→ WHAT THE TASK REQUIRES
Restate the records that follow. Every word must match.

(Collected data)
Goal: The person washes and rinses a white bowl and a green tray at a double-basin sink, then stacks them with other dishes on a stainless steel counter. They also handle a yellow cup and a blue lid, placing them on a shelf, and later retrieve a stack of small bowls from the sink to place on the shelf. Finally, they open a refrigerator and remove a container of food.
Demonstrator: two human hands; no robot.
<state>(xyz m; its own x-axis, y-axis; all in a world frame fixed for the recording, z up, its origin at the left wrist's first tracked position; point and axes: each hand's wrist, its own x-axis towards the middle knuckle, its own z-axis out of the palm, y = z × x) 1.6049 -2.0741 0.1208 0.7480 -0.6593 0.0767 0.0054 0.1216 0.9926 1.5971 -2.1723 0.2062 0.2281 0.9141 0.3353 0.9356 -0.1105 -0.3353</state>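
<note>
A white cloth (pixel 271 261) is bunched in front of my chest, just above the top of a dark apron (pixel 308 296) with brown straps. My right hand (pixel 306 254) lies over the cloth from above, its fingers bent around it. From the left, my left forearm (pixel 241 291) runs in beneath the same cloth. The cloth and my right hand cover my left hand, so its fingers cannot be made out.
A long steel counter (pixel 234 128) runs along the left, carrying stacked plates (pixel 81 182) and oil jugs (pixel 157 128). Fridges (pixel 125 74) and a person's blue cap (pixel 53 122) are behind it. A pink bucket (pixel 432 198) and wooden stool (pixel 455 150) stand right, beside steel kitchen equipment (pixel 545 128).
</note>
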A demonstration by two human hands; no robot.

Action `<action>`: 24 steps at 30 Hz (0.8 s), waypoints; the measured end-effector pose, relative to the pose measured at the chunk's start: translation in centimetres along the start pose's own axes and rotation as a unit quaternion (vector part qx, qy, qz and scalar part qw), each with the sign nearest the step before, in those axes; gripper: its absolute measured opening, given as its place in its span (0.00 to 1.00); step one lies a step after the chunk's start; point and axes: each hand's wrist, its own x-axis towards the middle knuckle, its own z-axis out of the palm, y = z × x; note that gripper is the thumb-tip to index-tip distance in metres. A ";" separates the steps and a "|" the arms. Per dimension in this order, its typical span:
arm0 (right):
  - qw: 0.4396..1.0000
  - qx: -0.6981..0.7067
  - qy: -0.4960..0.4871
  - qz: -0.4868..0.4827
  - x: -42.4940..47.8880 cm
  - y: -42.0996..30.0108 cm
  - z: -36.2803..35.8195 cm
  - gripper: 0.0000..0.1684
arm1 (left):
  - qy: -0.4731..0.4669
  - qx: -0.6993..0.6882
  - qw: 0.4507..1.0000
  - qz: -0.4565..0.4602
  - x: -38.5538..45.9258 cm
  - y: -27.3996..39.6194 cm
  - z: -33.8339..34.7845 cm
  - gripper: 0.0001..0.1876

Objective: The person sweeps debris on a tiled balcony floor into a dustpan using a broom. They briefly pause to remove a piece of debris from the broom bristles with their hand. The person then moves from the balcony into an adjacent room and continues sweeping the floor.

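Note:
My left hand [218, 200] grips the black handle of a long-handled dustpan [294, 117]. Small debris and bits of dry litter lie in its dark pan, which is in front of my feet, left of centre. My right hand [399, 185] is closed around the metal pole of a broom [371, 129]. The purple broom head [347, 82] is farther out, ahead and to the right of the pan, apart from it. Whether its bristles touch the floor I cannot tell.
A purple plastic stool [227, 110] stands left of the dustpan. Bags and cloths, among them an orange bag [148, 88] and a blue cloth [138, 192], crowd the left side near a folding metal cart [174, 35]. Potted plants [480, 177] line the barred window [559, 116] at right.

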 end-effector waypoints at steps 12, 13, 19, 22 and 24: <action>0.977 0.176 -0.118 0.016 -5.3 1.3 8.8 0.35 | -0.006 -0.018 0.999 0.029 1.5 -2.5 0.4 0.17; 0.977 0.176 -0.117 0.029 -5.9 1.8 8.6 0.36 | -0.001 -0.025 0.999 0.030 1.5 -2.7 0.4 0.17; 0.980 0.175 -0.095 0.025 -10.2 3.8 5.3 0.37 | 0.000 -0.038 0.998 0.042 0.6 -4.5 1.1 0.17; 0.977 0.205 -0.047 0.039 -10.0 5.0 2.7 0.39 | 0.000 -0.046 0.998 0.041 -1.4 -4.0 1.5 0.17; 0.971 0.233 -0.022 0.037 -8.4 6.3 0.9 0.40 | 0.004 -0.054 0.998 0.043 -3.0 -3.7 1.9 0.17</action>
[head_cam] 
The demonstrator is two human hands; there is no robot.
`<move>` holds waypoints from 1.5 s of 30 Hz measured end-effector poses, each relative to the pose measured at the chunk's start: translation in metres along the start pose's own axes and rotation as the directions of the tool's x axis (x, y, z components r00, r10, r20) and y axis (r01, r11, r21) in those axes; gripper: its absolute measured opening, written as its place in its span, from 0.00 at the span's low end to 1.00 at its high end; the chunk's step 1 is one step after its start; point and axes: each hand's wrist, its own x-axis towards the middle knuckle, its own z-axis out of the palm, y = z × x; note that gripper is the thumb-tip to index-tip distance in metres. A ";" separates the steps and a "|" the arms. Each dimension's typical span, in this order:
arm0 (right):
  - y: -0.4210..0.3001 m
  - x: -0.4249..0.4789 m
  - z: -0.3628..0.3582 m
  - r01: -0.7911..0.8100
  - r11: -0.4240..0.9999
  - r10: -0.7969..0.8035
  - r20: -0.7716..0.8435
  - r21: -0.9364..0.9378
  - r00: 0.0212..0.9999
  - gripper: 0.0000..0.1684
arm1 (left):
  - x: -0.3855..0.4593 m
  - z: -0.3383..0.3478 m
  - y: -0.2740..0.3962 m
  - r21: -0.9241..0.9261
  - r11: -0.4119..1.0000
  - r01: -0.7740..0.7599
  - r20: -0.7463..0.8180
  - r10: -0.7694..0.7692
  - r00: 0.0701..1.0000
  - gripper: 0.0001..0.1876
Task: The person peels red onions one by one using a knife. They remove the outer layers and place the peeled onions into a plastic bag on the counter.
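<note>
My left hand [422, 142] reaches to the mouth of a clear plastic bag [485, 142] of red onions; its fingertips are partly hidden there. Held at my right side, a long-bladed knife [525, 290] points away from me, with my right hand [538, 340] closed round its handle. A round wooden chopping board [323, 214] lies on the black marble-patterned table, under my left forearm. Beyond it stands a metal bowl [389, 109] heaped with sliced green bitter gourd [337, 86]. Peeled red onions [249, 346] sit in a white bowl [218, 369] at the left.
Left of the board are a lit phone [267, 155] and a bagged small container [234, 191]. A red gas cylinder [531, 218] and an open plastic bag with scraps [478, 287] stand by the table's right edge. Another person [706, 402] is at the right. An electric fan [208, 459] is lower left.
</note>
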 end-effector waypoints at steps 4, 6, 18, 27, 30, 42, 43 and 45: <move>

→ WORKED SOLUTION
Goal: The person washes and rinses a white bowl and a green tray at a double-basin sink, then stacks them with other dishes on a stainless steel counter. They also handle a yellow cup and a blue lid, placing them on a shelf, and later retrieve a stack of small bowls from the sink to place on the shelf. Finally, they open a refrigerator and remove a container of food.
Demonstrator: two human hands; no robot.
<state>(xyz m; its own x-axis, y-axis; all in a world frame fixed for the recording, z up, its origin at the left wrist's first tracked position; point and axes: each hand's wrist, its own x-axis towards the middle knuckle, its own z-axis out of the palm, y = z × x) 1.6049 -2.0741 0.1208 0.7480 -0.6593 0.0767 0.0054 0.1216 0.9926 1.5971 -2.1723 0.2062 0.2281 0.9141 0.3353 0.9356 -0.1105 -0.3353</state>
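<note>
A white cloth (pixel 271 261) is bunched in front of my chest, just above the top of a dark apron (pixel 308 296) with brown straps. My right hand (pixel 306 254) lies over the cloth from above, its fingers bent around it. From the left, my left forearm (pixel 241 291) runs in beneath the same cloth. The cloth and my right hand cover my left hand, so its fingers cannot be made out.
A long steel counter (pixel 234 128) runs along the left, carrying stacked plates (pixel 81 182) and oil jugs (pixel 157 128). Fridges (pixel 125 74) and a person's blue cap (pixel 53 122) are behind it. A pink bucket (pixel 432 198) and wooden stool (pixel 455 150) stand right, beside steel kitchen equipment (pixel 545 128).
</note>
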A demonstration by two human hands; no robot.

Action `<action>`: 24 steps at 30 Hz (0.8 s), waypoints; the measured end-effector pose, relative to the pose measured at the chunk's start: translation in centimetres along the start pose's own axes and rotation as a unit quaternion (vector part qx, qy, qz and scalar part qw), each with the sign nearest the step before, in those axes; gripper: its absolute measured opening, given as its place in its span (0.00 to 1.00); step one lies a step after the chunk's start; point and axes: each hand's wrist, its own x-axis towards the middle knuckle, its own z-axis out of the palm, y = z × x; note that gripper is the thumb-tip to index-tip distance in metres. A ";" separates the steps and a "|" the arms. Per dimension in this order, its typical span:
arm0 (right):
  - qw: 0.4396..1.0000
  - qx: -0.6981..0.7067
  - qy: -0.4960..0.4871
  - qz: -0.4868..0.4827
  - x: -42.4940..47.8880 cm
  - y: -42.0996..30.0108 cm
  - z: -36.2803..35.8195 cm
  - gripper: 0.0000..0.1684
arm1 (left):
  - qy: -0.4731..0.4669
  - qx: -0.6993..0.6882
  - qw: 0.4507..1.0000
  - qz: -0.4565..0.4602
  - x: -38.5538..45.9258 cm
  - y: -27.3996..39.6194 cm
  - z: -33.8339..34.7845 cm
  - gripper: 0.0001..0.1876

Objective: The person sweeps debris on a tiled balcony floor into a dustpan using a broom. They briefly pause to remove a piece of debris from the broom bristles with their hand. The person then moves from the balcony into an adjacent room and continues sweeping the floor.

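Note:
My left hand [218, 200] grips the black handle of a long-handled dustpan [294, 117]. Small debris and bits of dry litter lie in its dark pan, which is in front of my feet, left of centre. My right hand [399, 185] is closed around the metal pole of a broom [371, 129]. The purple broom head [347, 82] is farther out, ahead and to the right of the pan, apart from it. Whether its bristles touch the floor I cannot tell.
A purple plastic stool [227, 110] stands left of the dustpan. Bags and cloths, among them an orange bag [148, 88] and a blue cloth [138, 192], crowd the left side near a folding metal cart [174, 35]. Potted plants [480, 177] line the barred window [559, 116] at right.
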
 end-effector waypoints at steps 12, 13, 19, 22 and 24: <action>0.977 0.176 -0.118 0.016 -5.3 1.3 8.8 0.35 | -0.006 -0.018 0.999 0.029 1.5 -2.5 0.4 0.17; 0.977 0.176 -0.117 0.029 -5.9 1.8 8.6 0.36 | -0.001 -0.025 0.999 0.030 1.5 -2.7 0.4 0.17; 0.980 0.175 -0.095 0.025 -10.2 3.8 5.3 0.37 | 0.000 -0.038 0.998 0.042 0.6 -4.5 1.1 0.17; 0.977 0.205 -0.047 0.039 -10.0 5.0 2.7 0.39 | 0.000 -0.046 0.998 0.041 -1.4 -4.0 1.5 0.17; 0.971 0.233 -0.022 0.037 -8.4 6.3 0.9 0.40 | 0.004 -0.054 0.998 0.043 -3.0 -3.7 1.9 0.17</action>
[head_cam] 
The demonstrator is two human hands; there is no robot.
`<move>` holds waypoints from 1.5 s of 30 Hz measured end-effector poses, each relative to the pose measured at the chunk's start: translation in metres along the start pose's own axes and rotation as the directions of the tool's x axis (x, y, z components r00, r10, r20) and y axis (r01, r11, r21) in those axes; gripper: its absolute measured opening, written as its place in its span, from 0.00 at the span's low end to 1.00 at its high end; the chunk's step 1 is one step after its start; point and axes: each hand's wrist, its own x-axis towards the middle knuckle, its own z-axis out of the palm, y = z × x; note that gripper is the thumb-tip to index-tip distance in metres. A ";" separates the steps and a "|" the arms. Each dimension's typical span, in this order:
arm0 (right):
  - y: -0.4210..0.3001 m
  - x: -0.4249..0.4789 m
  - z: -0.3628..0.3582 m
  - r01: -0.7911..0.8100
  - r11: -0.4240..0.9999
  - r10: -0.7969..0.8035
  - r20: -0.7716..0.8435
  - r21: -0.9364..0.9378
  - r00: 0.0212..0.9999
  - gripper: 0.0000..0.1684
arm1 (left):
  - x: -0.3855..0.4593 m
  - z: -0.3383..0.3478 m
  - y: -0.2740..0.3962 m
  - r21: -0.9241..0.9261
  - r11: -0.4119..1.0000
  - r01: -0.7740..0.7599
  - r20: -0.7463..0.8180
  - r10: -0.7694..0.7692
  - r00: 0.0701..1.0000
  - gripper: 0.0001..0.1876
Task: The person peels red onions one by one using a knife. They remove the outer layers and place the peeled onions into a plastic bag on the counter.
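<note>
My left hand [422, 142] reaches to the mouth of a clear plastic bag [485, 142] of red onions; its fingertips are partly hidden there. Held at my right side, a long-bladed knife [525, 290] points away from me, with my right hand [538, 340] closed round its handle. A round wooden chopping board [323, 214] lies on the black marble-patterned table, under my left forearm. Beyond it stands a metal bowl [389, 109] heaped with sliced green bitter gourd [337, 86]. Peeled red onions [249, 346] sit in a white bowl [218, 369] at the left.
Left of the board are a lit phone [267, 155] and a bagged small container [234, 191]. A red gas cylinder [531, 218] and an open plastic bag with scraps [478, 287] stand by the table's right edge. Another person [706, 402] is at the right. An electric fan [208, 459] is lower left.
</note>
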 end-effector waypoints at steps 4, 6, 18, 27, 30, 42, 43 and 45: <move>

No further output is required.